<<<<
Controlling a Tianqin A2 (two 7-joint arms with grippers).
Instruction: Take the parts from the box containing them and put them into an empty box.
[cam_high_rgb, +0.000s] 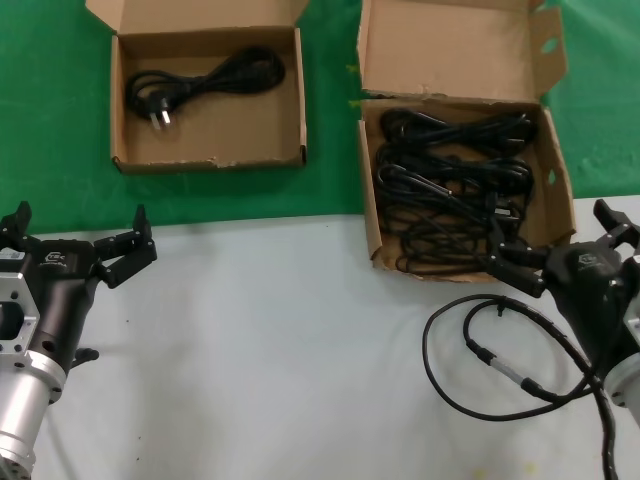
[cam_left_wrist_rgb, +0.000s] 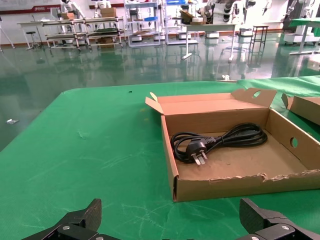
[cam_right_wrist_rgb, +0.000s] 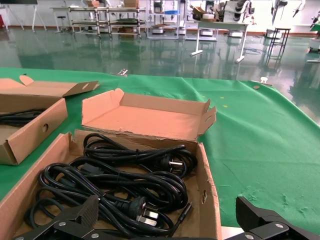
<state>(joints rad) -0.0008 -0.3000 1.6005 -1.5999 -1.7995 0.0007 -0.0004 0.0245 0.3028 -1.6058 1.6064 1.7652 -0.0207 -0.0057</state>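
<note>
Several black power cords (cam_high_rgb: 450, 180) (cam_right_wrist_rgb: 125, 175) lie tangled in the larger cardboard box (cam_high_rgb: 370, 215) (cam_right_wrist_rgb: 208, 200) at the right, its notched lid standing open. The smaller, shallow box (cam_high_rgb: 210, 160) (cam_left_wrist_rgb: 240, 186) at the back left holds one coiled cord (cam_high_rgb: 200, 80) (cam_left_wrist_rgb: 215, 141) with its plug showing. My right gripper (cam_high_rgb: 553, 238) (cam_right_wrist_rgb: 167, 209) is open at the near edge of the larger box, just above the cords, with nothing between its fingers. On the left my left gripper (cam_high_rgb: 80, 228) (cam_left_wrist_rgb: 171, 214) is open and empty, well short of the smaller box's frayed front wall.
A thin black looped cable with a silver inline connector (cam_high_rgb: 500, 365) lies on the white table (cam_high_rgb: 280, 340) beside my right arm. Both boxes rest on green cloth (cam_high_rgb: 50, 120) behind the white surface, with a gap of cloth between them.
</note>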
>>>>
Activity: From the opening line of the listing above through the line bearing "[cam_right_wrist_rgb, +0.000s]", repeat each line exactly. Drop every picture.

Exercise result:
Controlling a Tianqin A2 (two 7-joint arms with grippers).
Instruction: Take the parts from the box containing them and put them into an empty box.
[cam_high_rgb, +0.000s] 
[cam_left_wrist_rgb, +0.000s] 
[cam_right_wrist_rgb, +0.000s] 

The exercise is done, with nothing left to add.